Lo cierto es que la narrativa de la reconciliación, de la democracia, de la convivencia civilizada que los periodistas teníamos la posibilidad y diría, el deber de haber ayudado a sembrar y no hicimos, ha permitido que permanezcan intactas las raíces de una polarización destructiva frente a un enemigo que debe ser eliminado incluso como sujeto social, colocándonos en las antípodas de las urgencias de unas transformaciones sociales indispensables para enrutar a Colombia hacia un país de todos y mejor para todos.
Nace una esperanza con el periodismo digital y la consiguiente democratización con la fuerza de la interacción ciudadana, y que precisamente nos tiene aquí alrededor del exitoso ejemplo de Mediapart. Y a eso le estamos apostando desde el portal Las 2 orillas, el medio que fundamos con doce colegas hace cuatro años.
En noviembre del 2014, cuando apenas iniciábamos el camino, Edwin Plenel llegó a Colombia con su Manifesto-Combate por la prensa libre digital y nos animó a dar la batalla por la independencia, por la promoción de la calidad y la restauración de la confianza entre los lectores que se desdoblan en ciudadanos activos en esta sorprendente era del periodismo digital. Nos reafirmó en el empeño. Gracias Edwin por ese aliento y por invitarnos a estar aquí para participar en esta merecida celebración del triunfo de un propósito y de una experiencia, de la cual nunca terminamos de aprender.

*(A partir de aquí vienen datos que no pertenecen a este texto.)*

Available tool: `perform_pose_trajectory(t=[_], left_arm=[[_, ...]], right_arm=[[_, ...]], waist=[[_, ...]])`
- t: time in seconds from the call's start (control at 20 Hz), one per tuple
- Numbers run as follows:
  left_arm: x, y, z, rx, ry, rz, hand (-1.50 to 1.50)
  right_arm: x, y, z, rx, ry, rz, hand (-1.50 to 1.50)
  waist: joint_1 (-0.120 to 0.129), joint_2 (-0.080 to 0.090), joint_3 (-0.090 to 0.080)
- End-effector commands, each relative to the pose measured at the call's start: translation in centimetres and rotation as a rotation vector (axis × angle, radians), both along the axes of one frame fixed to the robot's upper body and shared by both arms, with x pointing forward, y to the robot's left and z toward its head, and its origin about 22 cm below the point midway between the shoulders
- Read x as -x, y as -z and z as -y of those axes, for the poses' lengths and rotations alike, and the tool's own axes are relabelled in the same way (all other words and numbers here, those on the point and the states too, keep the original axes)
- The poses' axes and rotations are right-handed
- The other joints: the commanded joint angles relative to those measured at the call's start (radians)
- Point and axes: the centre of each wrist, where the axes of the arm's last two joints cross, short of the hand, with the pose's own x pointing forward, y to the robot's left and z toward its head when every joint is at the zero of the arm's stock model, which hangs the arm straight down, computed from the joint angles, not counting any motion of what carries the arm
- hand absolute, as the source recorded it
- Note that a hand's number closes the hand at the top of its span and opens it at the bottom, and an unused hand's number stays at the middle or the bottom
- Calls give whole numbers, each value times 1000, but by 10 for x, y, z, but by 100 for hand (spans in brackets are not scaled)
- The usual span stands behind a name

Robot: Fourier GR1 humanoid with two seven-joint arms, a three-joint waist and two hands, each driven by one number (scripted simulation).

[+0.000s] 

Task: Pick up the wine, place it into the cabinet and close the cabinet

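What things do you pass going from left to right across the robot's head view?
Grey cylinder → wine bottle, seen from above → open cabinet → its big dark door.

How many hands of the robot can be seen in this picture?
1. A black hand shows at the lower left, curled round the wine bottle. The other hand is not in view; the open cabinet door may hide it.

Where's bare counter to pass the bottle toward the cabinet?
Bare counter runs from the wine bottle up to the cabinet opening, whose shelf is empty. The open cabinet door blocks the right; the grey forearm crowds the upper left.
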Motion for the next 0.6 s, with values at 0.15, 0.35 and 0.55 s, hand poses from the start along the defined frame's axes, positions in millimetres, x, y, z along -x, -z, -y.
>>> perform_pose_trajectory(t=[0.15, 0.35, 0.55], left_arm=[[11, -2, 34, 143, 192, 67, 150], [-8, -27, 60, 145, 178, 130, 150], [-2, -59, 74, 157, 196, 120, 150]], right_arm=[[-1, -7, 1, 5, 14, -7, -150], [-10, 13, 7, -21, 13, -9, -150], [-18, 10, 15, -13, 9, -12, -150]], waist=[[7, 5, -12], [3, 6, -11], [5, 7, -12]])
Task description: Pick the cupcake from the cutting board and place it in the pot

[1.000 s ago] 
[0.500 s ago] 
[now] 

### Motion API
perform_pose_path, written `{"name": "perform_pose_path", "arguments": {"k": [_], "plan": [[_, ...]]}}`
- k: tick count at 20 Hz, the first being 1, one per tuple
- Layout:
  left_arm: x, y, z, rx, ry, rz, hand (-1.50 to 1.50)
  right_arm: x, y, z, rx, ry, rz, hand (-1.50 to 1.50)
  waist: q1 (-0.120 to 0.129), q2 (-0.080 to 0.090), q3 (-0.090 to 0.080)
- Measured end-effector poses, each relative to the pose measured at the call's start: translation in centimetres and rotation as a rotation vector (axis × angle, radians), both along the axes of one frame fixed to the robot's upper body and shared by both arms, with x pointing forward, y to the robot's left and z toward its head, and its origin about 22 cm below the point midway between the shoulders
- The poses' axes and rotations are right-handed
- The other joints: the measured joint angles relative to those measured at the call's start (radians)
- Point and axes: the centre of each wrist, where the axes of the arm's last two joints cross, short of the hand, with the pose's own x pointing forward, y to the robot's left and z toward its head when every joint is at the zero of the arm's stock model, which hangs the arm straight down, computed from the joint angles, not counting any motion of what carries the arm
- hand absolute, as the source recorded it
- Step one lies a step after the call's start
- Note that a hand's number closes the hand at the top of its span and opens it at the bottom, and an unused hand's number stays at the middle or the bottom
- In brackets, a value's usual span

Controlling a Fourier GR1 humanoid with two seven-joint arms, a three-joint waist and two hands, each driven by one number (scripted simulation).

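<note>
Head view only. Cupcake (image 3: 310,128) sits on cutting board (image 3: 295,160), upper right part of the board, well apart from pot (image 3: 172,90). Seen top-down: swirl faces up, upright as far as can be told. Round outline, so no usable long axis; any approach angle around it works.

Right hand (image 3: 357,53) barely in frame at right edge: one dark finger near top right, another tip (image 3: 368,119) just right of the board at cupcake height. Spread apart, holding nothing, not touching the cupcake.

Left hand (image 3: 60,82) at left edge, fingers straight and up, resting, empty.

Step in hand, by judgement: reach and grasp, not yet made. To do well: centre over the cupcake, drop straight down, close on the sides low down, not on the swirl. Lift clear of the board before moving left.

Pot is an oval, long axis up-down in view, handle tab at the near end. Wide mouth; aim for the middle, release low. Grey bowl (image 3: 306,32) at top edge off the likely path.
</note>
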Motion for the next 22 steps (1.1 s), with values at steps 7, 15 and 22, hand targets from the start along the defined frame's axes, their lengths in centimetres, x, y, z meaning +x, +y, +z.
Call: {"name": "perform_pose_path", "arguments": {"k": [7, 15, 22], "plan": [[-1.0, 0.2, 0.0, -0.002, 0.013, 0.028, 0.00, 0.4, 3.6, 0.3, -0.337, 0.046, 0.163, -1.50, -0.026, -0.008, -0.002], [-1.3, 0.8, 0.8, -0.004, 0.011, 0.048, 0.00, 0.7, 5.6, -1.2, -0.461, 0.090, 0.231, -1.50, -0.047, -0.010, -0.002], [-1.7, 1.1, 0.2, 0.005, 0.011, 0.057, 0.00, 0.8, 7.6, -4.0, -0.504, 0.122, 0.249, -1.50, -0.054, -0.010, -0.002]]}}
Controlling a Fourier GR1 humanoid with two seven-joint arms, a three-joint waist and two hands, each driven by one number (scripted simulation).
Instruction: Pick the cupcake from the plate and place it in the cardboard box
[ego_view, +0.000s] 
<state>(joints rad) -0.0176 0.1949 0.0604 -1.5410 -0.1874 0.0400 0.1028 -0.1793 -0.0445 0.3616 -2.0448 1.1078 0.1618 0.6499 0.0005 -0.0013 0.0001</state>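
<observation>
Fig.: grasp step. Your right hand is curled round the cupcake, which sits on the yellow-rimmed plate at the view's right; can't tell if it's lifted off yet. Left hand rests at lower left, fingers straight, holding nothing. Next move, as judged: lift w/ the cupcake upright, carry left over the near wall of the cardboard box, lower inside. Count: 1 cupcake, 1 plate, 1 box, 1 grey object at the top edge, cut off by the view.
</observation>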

Y ahí estamos, intentando hacer buen periodismo pero también dándole voz a la Colombia profunda, la de la otra orilla, la olvidada y violentada, que está en el corazón de nuestra guerra.
Hemos visibilizado a los resistentes, a los luchadores en los rincones perdidos desde donde han dado y siguen dando pequeñas y continuas batallas, con todo el riesgo que ello implica y sin esperar nada de los poderes establecidos tan poco amigos de ceder; hemos mostrado la realidad invisible, no valorada ni respetada de una hermosa geografía desconocida: uno paisajes velados por la guerra.
Nos hemos propuestos romper los discursos esquemáticos, anquilosados, sintonizándonos con la gente en su diversidad y libertad. Con modestia puedo decir que hemos sido exitosos, como lo demuestra las estadísticas que nos colocan entre los tres portales digitales más visitados del país, superando a los centenarios medios tradicionales. Nos hemos convertido en un referente informativo relevante, gracias al poder de lo digital y la interacción con los ciudadanos.
La tarea de enfrentar ahora la realidad de un país construyéndose después de un cruente conflicto, pero amenazado desde muchos flancos, permanece con su urgencia y desafío, solo que esta vez las herramientas con las que contamos son distintas y potentes con la ciudadanía en el corazón de la información. Esta vez esperamos no fallar.